### [What is required]
Within the records, which lines hold the string "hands"? Report each one by copying it.

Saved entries
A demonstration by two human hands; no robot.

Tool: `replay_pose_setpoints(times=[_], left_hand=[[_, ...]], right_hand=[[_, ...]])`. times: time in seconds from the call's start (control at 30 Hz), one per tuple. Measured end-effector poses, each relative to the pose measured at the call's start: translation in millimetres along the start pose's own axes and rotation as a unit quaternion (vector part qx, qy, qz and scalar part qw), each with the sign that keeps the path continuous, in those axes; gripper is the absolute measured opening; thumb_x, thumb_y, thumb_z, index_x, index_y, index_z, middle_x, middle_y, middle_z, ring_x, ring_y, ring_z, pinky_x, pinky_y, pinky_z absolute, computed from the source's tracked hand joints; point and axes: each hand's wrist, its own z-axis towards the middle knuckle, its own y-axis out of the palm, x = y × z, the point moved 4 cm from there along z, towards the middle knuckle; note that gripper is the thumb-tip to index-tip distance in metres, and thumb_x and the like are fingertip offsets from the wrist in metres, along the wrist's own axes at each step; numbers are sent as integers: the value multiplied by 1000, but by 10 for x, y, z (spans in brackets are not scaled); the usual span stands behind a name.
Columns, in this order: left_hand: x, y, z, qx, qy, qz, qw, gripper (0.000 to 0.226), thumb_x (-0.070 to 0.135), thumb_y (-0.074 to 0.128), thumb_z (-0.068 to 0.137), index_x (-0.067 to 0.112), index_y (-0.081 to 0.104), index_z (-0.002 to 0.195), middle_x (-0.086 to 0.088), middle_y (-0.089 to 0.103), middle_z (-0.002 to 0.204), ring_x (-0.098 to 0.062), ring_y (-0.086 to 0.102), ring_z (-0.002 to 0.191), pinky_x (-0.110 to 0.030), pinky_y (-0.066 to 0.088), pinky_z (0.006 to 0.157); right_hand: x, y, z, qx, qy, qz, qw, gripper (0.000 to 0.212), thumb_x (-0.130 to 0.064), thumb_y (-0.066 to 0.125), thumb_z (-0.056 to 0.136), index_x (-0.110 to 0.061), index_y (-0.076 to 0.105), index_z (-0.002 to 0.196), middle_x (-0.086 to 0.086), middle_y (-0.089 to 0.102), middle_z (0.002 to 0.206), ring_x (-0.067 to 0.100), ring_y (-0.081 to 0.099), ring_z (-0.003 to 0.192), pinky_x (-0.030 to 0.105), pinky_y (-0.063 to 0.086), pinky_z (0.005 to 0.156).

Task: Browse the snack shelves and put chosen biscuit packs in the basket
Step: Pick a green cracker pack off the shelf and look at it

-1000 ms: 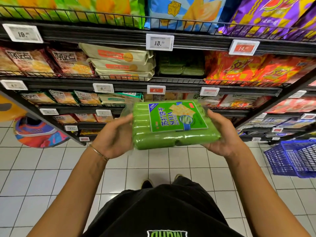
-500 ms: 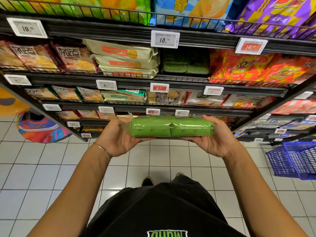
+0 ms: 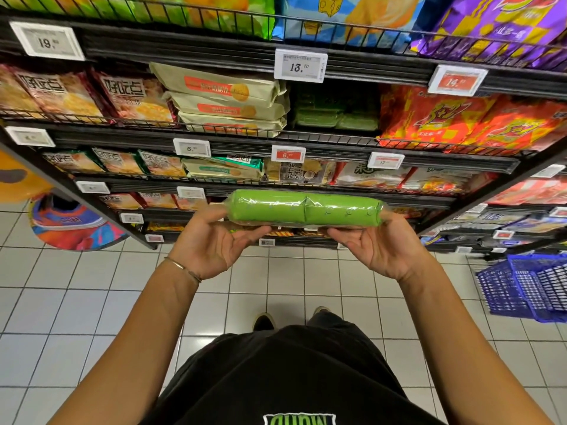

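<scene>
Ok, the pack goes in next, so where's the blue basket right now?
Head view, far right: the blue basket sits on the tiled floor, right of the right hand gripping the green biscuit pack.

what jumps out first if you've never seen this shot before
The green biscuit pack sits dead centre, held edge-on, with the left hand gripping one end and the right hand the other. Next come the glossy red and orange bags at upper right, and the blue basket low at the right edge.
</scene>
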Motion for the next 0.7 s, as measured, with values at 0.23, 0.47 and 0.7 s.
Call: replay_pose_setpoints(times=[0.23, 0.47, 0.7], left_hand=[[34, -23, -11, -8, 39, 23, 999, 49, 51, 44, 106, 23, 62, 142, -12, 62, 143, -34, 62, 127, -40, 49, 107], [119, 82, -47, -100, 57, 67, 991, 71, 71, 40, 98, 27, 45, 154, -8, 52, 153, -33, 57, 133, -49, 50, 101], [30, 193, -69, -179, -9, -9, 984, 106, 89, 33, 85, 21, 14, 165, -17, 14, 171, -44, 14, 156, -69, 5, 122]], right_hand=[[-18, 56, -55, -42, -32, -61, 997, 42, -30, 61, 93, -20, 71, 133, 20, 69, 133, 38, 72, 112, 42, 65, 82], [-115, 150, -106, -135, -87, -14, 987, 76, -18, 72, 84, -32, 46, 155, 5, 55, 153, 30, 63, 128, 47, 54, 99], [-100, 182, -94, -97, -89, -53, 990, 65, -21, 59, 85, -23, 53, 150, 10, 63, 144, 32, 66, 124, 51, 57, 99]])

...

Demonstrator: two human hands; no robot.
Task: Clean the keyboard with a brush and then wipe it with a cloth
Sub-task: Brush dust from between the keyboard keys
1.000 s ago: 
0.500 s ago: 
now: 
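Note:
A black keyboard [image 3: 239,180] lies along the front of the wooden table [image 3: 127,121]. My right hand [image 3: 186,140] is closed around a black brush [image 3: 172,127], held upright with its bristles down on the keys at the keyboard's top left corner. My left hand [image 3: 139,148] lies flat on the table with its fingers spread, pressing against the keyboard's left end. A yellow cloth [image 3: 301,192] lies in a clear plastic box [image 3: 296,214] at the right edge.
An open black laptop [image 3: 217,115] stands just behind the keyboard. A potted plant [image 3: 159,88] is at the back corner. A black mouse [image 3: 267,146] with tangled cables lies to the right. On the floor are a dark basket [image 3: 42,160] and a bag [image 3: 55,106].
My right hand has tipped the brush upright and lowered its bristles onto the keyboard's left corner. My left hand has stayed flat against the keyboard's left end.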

### [Answer space]
A demonstration by two human hands; no robot.
Demonstrator: two human hands; no robot.

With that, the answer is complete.